| ACTIVITY |
Write out, word for word, the part of the listing below that opens with the line containing "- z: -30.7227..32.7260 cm" and closes with the line containing "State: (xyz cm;", keeping both of those lines and adding no others.

%%

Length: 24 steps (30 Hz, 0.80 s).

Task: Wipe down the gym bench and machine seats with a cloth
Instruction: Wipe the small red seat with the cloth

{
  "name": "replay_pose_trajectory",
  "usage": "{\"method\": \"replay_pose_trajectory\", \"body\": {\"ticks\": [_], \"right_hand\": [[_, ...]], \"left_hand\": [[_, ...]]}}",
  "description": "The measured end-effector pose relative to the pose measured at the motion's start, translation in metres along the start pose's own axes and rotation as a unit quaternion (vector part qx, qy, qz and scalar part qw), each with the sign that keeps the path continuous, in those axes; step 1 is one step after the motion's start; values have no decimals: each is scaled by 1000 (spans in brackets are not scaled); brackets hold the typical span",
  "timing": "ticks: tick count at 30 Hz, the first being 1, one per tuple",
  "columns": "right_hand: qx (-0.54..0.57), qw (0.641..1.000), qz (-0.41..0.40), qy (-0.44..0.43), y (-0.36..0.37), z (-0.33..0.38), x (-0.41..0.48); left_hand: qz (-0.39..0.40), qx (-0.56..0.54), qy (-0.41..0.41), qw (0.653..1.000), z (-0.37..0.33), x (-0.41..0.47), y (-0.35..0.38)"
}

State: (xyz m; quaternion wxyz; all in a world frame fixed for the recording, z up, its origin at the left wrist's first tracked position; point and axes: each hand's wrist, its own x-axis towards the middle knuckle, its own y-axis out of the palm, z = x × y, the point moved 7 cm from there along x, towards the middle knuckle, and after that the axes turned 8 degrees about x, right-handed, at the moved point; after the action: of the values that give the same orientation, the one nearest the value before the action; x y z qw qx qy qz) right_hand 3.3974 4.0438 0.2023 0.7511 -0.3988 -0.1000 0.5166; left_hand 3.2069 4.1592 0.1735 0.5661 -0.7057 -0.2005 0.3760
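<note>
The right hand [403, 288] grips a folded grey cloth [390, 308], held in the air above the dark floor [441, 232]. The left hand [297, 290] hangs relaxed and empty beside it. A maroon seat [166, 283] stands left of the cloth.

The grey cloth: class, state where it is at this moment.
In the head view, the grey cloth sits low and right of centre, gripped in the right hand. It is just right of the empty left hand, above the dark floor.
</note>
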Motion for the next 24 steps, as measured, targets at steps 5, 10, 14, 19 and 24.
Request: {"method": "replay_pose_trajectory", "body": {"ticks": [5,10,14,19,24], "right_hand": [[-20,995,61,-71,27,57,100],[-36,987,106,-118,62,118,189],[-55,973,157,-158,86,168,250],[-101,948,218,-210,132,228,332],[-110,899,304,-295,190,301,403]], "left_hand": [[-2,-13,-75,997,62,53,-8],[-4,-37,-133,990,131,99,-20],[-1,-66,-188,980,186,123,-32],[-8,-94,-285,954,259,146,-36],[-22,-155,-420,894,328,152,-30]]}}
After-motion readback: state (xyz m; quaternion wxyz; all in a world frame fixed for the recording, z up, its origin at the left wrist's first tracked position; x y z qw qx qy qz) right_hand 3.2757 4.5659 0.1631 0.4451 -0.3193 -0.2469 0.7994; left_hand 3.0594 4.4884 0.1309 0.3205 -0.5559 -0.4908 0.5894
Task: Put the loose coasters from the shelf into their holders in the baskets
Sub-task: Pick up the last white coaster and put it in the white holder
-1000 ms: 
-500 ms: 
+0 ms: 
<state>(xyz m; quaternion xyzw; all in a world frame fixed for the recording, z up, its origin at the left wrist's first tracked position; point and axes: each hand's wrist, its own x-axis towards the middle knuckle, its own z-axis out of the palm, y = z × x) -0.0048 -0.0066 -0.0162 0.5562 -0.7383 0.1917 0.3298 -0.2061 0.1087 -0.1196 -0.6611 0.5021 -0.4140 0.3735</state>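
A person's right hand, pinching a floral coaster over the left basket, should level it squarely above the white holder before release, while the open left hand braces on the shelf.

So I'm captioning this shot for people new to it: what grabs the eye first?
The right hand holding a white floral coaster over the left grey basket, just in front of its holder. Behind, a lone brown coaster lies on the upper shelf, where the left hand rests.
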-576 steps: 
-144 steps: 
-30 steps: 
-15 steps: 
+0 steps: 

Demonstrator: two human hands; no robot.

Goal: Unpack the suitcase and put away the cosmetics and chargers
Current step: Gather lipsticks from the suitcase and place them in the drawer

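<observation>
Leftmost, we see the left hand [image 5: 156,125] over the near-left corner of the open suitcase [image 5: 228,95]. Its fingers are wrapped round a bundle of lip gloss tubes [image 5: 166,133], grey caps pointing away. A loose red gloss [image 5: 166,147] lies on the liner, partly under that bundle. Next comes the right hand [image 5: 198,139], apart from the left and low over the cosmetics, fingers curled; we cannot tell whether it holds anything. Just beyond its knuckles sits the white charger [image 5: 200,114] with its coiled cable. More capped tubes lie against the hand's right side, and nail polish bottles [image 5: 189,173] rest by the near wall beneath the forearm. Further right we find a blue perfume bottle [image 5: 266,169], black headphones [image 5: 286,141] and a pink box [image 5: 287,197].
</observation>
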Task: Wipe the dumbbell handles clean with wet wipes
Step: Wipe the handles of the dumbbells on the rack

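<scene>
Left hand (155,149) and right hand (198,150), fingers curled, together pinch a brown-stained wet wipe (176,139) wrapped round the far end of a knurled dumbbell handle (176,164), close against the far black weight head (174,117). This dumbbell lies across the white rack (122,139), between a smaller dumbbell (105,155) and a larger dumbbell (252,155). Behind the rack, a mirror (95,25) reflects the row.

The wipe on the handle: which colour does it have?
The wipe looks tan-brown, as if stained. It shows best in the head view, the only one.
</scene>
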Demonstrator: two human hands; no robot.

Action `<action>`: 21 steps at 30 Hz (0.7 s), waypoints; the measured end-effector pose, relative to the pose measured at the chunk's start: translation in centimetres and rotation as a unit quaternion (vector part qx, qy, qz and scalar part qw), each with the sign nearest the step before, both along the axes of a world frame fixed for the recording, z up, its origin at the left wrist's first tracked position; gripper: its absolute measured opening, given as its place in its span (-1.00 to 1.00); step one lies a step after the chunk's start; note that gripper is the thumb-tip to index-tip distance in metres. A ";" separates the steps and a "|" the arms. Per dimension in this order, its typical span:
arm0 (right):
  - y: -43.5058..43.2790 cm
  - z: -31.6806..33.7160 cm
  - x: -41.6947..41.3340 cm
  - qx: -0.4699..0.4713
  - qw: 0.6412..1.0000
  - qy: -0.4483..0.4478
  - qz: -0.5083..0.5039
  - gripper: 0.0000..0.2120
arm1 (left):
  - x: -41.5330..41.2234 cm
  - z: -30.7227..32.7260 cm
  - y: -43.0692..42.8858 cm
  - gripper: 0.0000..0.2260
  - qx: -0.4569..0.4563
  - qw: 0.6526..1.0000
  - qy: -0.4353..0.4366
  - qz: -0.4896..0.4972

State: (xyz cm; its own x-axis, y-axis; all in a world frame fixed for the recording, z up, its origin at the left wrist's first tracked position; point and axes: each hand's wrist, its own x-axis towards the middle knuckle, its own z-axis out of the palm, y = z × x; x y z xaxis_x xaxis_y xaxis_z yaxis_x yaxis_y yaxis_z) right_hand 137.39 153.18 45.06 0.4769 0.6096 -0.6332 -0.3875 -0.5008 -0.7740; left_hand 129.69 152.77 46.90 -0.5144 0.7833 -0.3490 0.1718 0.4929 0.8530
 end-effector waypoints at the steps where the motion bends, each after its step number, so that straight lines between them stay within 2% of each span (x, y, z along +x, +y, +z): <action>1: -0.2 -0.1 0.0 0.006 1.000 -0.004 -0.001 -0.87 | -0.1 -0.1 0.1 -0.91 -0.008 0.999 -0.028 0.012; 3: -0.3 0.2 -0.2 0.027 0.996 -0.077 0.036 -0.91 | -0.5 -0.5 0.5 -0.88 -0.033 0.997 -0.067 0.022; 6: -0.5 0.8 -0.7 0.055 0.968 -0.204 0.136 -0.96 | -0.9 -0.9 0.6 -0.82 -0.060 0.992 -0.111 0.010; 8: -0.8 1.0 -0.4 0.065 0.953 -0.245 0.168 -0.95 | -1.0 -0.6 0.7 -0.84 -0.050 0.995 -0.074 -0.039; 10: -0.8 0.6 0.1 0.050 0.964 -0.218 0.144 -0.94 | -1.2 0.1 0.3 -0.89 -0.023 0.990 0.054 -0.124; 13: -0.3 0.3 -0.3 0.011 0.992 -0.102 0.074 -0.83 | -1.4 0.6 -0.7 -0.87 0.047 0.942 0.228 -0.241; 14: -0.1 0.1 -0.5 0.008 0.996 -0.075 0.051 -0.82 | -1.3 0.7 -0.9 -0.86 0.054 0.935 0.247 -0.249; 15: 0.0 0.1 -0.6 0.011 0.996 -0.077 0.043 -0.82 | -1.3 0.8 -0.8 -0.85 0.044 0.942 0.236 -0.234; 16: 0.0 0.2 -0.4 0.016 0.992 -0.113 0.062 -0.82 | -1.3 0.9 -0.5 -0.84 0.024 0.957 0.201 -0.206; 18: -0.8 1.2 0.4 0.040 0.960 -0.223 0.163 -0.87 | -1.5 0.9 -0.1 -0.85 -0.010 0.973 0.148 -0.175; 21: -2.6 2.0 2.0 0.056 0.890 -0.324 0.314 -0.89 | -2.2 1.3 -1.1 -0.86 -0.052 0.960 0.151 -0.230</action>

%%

| RESPONSE BELOW |
  - z: -30.7227..32.7260 cm
  - y: -43.0692..42.8858 cm
  - gripper: 0.0000..0.2260
  - qx: -0.4569..0.4563
  - qw: 0.6526..1.0000
  - qy: -0.4353..0.4366
  - qz: -0.4896..0.4972

State: (xyz cm; its own x-axis, y-axis; all in a world frame fixed for the recording, z up, its origin at the left wrist's first tracked position; point and axes: each hand's wrist, its own x-axis towards the middle knuckle, its own z-axis out of the palm, y = z × x; x y z xaxis_x xaxis_y xaxis_z yaxis_x yaxis_y yaxis_z) right_hand 137.39 153.18 45.06 0.4769 0.6096 -0.6332 -0.3875 -0.5008 -0.7740; left_hand 129.69 152.77 46.90 -0.5144 0.7833 -0.3490 0.1718 0.4929 0.8530

The exercise requires nothing further.